70's Bonanza: Sitting Target

Douglas Hickox's 1972 crime film, "Sitting Target" begins as a prison break-out film before turning into a revenge thriller of the highest possible order... and all of it is very angry. Starring Oliver Reed as Harry Lomart, a British thug sent to prison, the opening moments see him sitting down for a visitation from his lovely wife (Jill St John), who proceeds to tell him that even though she's pregnant, she'll be divorcing him and marrying another man. Lomart proceeds to punch his way through the glass and unsuccessfully strangle his wife. Thrown in the hole for 30 days, Lomart has plenty of time to think of the devious ways he'll make his wife pay for her unwillingness to wait for him. Alongside partner in crime Birdy (a very young Ian McShane) Lomart makes his break from prison in a taut sequence of wall climbing and barb-wire vaulting into the free world. From there, "Sitting Target" becomes a meticulous pattern of tracking down old cohorts, procuring weapons and carrying out their plan of revenge.

Director Hickox (a personal favorite auteur for Quentin Tarantino) frames "Sitting Target" in visually aggressive ways. In prison, the main characters are represented by stilted angles behind bars. On the outside, one of the main sets is an apartment where Birdy and Harry corner and trap the girlfriend of an old cohort.

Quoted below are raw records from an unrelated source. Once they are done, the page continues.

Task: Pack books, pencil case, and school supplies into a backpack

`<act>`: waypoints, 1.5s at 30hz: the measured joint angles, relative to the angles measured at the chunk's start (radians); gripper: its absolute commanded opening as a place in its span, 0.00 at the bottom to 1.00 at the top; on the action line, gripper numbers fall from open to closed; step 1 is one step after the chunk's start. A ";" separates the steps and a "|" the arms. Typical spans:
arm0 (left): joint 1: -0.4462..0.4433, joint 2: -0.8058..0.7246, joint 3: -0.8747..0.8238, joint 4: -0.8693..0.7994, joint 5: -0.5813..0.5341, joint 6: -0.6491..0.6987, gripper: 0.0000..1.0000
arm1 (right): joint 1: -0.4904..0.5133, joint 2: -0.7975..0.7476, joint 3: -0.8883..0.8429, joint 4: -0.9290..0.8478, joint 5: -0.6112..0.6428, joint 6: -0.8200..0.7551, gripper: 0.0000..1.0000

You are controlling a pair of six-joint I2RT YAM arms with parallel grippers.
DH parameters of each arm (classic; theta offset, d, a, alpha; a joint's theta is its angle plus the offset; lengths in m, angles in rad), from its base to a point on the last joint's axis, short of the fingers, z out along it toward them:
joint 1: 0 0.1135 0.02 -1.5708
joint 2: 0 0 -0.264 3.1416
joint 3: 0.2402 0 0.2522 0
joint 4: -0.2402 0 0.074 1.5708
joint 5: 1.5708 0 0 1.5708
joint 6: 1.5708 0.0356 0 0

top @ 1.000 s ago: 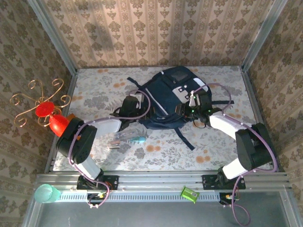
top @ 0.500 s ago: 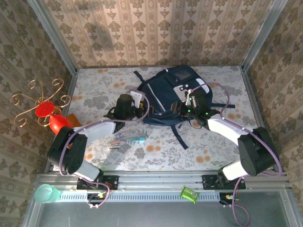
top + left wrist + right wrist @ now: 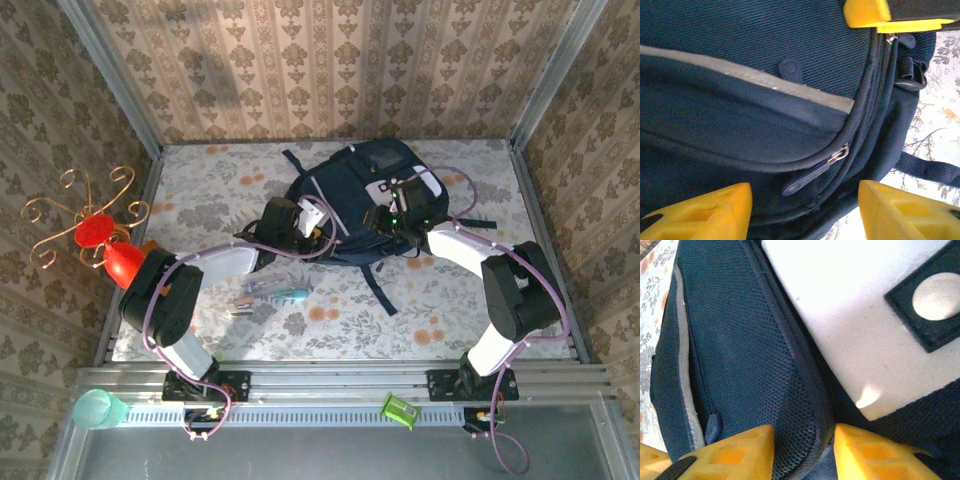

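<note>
The dark navy backpack (image 3: pixel 350 185) lies at the back centre of the table, and its fabric also shows in the wrist views (image 3: pixel 740 50) (image 3: pixel 740 340). My left gripper (image 3: pixel 308 226) (image 3: pixel 805 200) is open at its left side, its fingers straddling a zip pull (image 3: pixel 815 172). My right gripper (image 3: pixel 385 220) (image 3: pixel 802 440) is shut on a ridge of mesh fabric beside the white patch (image 3: pixel 865 315). The school supplies (image 3: pixel 268 293), a teal-handled tool and thin sticks, lie on the table in front of the left arm. The books and the pencil case are out of view.
A backpack strap (image 3: pixel 385 290) trails toward the front. An orange-brown slab (image 3: pixel 148 248) lies by the left edge, behind a red cone (image 3: pixel 122 264) with wire curls. A teal cup (image 3: pixel 95 408) and a small green box (image 3: pixel 400 410) sit on the front rail.
The backpack has shifted back and to the right. My left gripper has moved right up to it. My right gripper has moved left along it and narrowed onto the fabric.
</note>
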State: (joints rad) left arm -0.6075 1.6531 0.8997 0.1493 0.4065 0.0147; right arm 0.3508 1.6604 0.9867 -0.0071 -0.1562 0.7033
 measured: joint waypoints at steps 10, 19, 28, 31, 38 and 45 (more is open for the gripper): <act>0.010 0.023 0.044 -0.069 0.034 0.023 0.53 | -0.008 -0.019 0.000 0.026 -0.032 0.098 0.05; 0.039 0.019 0.034 -0.067 0.048 0.001 0.56 | -0.008 -0.044 0.000 0.034 -0.051 0.121 0.03; 0.092 -0.021 0.004 -0.033 0.080 -0.029 0.58 | -0.011 -0.043 0.000 0.034 -0.060 0.120 0.02; 0.090 -0.010 0.018 -0.050 0.081 -0.024 0.59 | -0.011 -0.043 0.005 0.033 -0.061 0.120 0.02; 0.064 0.065 0.077 -0.076 0.092 -0.003 0.60 | -0.011 -0.043 0.021 0.029 -0.071 0.138 0.02; 0.059 0.100 0.101 -0.094 0.092 0.008 0.56 | -0.015 -0.043 0.023 0.038 -0.100 0.184 0.01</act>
State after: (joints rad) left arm -0.5488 1.7535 1.0012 0.0551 0.4984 0.0231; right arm 0.3359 1.6169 1.0092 0.0311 -0.2565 0.8875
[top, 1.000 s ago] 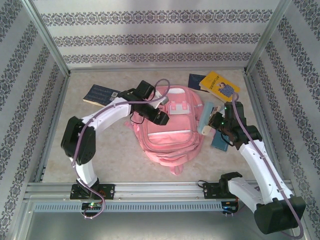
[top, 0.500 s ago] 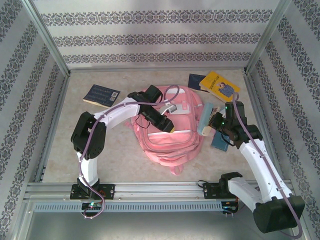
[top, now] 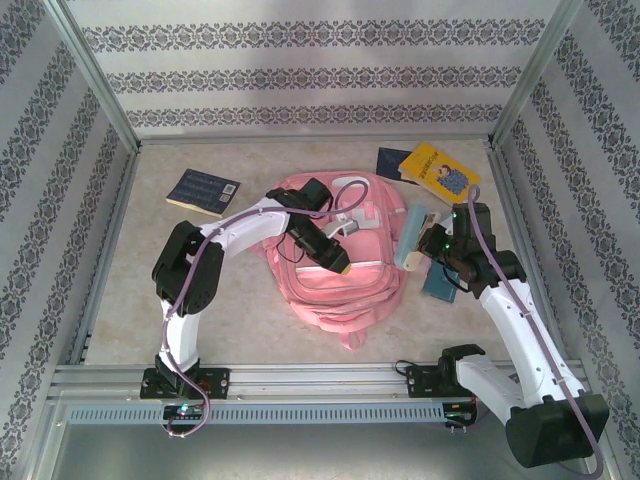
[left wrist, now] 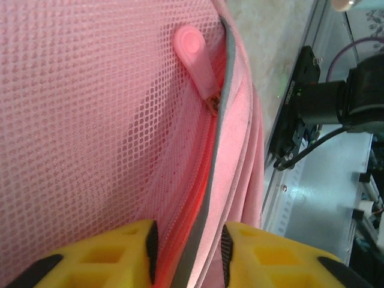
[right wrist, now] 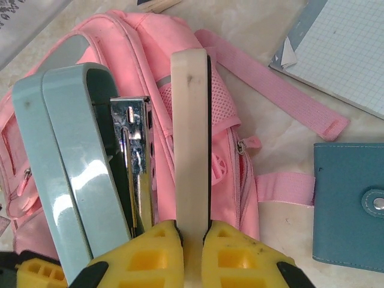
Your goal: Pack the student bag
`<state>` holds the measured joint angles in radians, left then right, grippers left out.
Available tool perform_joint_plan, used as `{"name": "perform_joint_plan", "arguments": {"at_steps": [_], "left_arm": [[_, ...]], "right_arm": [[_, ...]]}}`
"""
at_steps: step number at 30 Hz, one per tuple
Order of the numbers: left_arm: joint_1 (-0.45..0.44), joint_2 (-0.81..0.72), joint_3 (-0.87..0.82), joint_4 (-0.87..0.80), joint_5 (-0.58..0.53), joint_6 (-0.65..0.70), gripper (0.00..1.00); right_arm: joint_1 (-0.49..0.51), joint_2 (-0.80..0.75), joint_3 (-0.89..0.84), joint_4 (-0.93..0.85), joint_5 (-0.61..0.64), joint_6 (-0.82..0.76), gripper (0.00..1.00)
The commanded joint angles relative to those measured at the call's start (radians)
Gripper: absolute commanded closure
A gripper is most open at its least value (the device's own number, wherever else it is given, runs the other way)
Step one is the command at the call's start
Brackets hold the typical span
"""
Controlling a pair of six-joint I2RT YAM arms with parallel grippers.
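- The student bag point(top: 340, 290) lies flat in the middle of the table, front pockets up, with its straps trailing toward the arm bases
- The left claw point(top: 335, 263) hangs low over the front of the bag, with its arm reaching across from the bag's left side
- In the left wrist view, the left claw's yellow fingers point(left wrist: 120, 255) stand close together on either side of the bag's zipper seam and grey trim; whether they actually pinch the fabric I cannot tell
- A pink zipper pull point(left wrist: 193, 51) lies on the bag's mesh panel, further along that same seam
- The right claw point(right wrist: 192, 237) is held just off the bag's right edge, pinching a stapler point(right wrist: 78, 156) by its cream base bar
- The stapler's pale blue top is splayed away from the base, showing the metal channel between them
- A teal wallet point(top: 440, 285) with a snap lies on the table just right of the bag
- A yellow book point(top: 440, 172) rests behind the bag's right corner
- A dark blue book point(top: 203, 190) lies behind the bag's left corner, well apart from it
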<state>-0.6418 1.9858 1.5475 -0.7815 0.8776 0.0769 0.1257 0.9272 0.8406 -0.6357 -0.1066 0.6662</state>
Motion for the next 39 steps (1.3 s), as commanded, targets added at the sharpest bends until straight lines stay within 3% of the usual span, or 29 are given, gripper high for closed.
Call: {"name": "perform_joint_plan", "arguments": {"at_steps": [1,2,3,13,19,25,28,31,37,39], "left_arm": [[-0.022,0.012,0.046,-0.059,-0.029,0.037,0.87],[-0.021,0.012,0.056,-0.061,-0.049,0.04,0.96],[-0.021,0.007,0.064,-0.059,-0.068,0.039,1.0],[0.029,-0.12,0.247,0.046,-0.109,-0.1,1.0],[0.098,-0.122,0.392,0.025,-0.099,-0.159,1.0],[0.162,-0.096,0.469,0.12,-0.059,-0.284,1.0],[0.166,-0.055,0.56,0.106,-0.044,-0.302,1.0],[0.165,-0.009,0.645,0.069,-0.016,-0.308,1.0],[0.166,0.04,0.715,0.053,0.043,-0.304,1.0],[0.166,0.048,0.72,0.057,0.06,-0.305,1.0]], "right_arm": [[-0.011,-0.026,-0.017,0.057,-0.023,0.01,1.0],[-0.011,-0.03,-0.016,0.057,-0.028,0.012,1.0],[-0.011,-0.037,-0.012,0.057,-0.031,0.013,1.0],[-0.009,-0.177,0.075,-0.089,-0.018,-0.016,1.0],[0.006,-0.248,0.069,-0.18,0.048,-0.012,1.0],[0.006,-0.28,0.034,-0.188,0.06,0.022,1.0],[0.006,-0.279,-0.01,-0.125,-0.039,0.046,1.0],[0.028,-0.244,-0.065,0.005,-0.219,0.084,1.0],[0.196,-0.046,-0.092,0.247,-0.396,0.084,1.0],[0.244,0.046,-0.048,0.265,-0.392,0.035,1.0]]}}
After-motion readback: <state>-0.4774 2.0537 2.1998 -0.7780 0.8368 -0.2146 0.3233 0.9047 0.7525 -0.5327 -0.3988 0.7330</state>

There are rumblings of past deceptions amongst the band of thieves and Lomart and Birdy menacingly wait for their old partner to return home. In an apartment full of mirrors on the doors and ceiling, "Sitting Target" becomes a paranoid longueur as they flirt with the cornered girlfriend and (eventually) take advantage of her.

But it's not long before the burning desire of Lomart takes control and "Sitting Target" gets down to the nitty-gritty of its central revenge idea. Of course, this is the 70's (and British no less) and "Sitting Target" spins into a nihilistic and especially violent denouement. If nothing else, the film is worth seeing for Oliver Reed's determined performance that will almost turn your stomach for his single minded obsession for payback. Made immediately after Ken Russell's maniacle epic "The Devils", one can't say Reed wasn't pushing the boundaries of stardom.